I hate insurance companies. I loathe their existence. They serve no purpose other than to make their shareholders happy and their executives rich. They are the reason that healthcare is a losing battle in this country. They’re the reason we don’t have a public option. They were the cause of the massive rise in uninsured people to begin with. From industry insider Wendell Potter’s book, Deadly Spin: An Insurance Company Insider Speaks Out on How Corporate PR Is Killing Health Care and Deceiving Americans:

“There is a practice known in the industry as purging. The purging of less profitable accounts through intentional rate increases helps explain why the number of small businesses offering coverage to their employees has fallen from 61% in 1993 to 38% in 2009.”

I lost a second tooth three months after the first, another victim of night time grinding. I finally spent $500 on a mouth guard and was prepared to get an implant so that I would eventually be able to chew on the left side of my mouth again.
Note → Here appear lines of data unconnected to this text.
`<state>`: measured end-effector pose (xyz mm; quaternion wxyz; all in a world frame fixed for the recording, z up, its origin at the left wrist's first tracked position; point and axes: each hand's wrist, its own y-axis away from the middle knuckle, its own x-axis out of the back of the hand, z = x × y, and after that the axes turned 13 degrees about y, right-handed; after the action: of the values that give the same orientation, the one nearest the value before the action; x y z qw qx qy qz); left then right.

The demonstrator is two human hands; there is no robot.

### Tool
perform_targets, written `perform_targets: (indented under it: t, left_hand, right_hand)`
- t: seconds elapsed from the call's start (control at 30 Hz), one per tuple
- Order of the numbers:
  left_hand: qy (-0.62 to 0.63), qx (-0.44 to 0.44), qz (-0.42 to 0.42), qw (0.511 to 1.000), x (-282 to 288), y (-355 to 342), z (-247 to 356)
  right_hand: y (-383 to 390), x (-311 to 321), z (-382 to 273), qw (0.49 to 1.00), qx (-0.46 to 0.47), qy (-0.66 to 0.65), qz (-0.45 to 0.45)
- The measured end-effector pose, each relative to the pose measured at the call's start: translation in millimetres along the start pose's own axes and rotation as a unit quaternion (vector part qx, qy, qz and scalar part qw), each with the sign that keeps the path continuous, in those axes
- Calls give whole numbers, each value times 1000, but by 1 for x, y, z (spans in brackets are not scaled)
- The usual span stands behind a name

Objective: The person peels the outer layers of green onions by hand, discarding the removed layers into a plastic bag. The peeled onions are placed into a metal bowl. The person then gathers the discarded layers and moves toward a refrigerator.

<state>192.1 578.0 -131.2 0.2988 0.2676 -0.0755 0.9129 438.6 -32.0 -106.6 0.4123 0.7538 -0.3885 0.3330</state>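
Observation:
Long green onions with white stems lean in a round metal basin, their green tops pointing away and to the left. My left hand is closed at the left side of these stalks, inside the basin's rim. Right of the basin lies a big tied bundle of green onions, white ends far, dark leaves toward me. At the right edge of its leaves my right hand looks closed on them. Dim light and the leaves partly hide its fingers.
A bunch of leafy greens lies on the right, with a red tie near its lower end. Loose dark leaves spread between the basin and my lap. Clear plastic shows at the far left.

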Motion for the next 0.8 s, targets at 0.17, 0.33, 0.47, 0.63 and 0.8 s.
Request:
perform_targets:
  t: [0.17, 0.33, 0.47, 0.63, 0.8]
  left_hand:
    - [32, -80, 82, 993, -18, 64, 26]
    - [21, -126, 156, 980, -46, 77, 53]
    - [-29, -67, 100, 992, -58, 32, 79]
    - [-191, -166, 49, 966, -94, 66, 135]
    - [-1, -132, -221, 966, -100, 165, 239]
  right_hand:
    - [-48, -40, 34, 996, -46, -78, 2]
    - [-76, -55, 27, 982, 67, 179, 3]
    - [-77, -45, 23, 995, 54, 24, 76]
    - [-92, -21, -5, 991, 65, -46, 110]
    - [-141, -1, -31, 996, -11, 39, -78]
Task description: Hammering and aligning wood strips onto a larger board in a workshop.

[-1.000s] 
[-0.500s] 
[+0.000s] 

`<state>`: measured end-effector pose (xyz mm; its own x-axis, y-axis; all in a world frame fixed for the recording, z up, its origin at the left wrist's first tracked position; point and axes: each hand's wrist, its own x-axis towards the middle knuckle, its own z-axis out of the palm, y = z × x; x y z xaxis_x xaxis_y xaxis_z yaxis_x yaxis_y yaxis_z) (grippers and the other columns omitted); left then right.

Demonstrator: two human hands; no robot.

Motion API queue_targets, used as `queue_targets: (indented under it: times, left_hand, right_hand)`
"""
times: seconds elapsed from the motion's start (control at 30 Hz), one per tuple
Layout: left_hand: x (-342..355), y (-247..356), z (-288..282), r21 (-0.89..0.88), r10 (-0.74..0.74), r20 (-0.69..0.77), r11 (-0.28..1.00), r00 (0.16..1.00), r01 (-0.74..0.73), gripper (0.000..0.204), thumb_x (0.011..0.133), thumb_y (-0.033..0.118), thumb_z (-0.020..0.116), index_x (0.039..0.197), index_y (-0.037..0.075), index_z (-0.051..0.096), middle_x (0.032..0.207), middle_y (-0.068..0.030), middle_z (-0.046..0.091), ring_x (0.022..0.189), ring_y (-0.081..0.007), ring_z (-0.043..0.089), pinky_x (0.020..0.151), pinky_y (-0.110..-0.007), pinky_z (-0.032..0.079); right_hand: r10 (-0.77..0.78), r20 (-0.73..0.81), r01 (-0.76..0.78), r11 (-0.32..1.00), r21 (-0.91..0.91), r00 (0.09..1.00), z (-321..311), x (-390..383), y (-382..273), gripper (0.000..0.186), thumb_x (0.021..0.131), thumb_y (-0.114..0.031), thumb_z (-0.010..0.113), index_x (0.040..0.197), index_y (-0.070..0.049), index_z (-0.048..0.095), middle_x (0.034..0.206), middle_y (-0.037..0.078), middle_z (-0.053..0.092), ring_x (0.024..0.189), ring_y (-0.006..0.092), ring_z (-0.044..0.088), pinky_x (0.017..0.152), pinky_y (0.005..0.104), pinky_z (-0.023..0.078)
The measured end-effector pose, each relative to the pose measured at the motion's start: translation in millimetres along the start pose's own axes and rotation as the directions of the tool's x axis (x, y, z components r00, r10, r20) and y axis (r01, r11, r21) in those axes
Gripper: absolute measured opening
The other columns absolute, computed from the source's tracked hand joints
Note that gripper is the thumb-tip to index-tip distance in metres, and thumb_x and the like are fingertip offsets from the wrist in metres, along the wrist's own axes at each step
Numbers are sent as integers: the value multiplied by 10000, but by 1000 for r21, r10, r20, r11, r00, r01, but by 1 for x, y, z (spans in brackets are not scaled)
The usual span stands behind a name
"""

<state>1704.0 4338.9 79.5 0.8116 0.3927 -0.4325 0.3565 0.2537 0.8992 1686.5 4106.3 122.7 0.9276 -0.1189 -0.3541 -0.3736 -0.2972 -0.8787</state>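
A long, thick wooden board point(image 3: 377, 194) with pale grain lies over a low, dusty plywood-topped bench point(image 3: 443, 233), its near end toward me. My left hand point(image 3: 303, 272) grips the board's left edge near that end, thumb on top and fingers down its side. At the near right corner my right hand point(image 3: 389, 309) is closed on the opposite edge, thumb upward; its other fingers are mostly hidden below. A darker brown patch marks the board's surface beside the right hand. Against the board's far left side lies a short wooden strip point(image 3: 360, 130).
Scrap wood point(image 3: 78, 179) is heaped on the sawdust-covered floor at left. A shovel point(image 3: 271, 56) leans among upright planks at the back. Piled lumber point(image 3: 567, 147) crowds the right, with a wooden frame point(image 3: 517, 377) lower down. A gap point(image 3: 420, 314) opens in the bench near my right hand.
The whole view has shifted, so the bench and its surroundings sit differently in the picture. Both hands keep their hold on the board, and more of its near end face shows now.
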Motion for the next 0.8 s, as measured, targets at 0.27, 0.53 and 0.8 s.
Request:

Except there was a complication and it turns out that I need a bone graft before I can even consider an implant at a cost of about $2400 (ironically, the same amount as the root canal would’ve cost me).

I’m still not chewing on the left side of my mouth.

My first three months of insurance premiums for 2016 will cover the cost of the bone graft I need. But now, by law, I have to buy insurance, so no tooth for me. Ironically, the money I’m paying for a service I’m not receiving is preventing me from getting the treatment I need. But I have no choice. I am afraid. I’ve see how much it costs to get really, really sick. The bill for my daughter’s first forty day hospital stay was $600,000.

Insurance companies are banking on my fears. They are banking on yours. What must it be like, working in an industry that thrives on fear? In America, health insurance = life. And that’s why Anthem will undoubtedly have another banner year of unprecedented growth in 2016.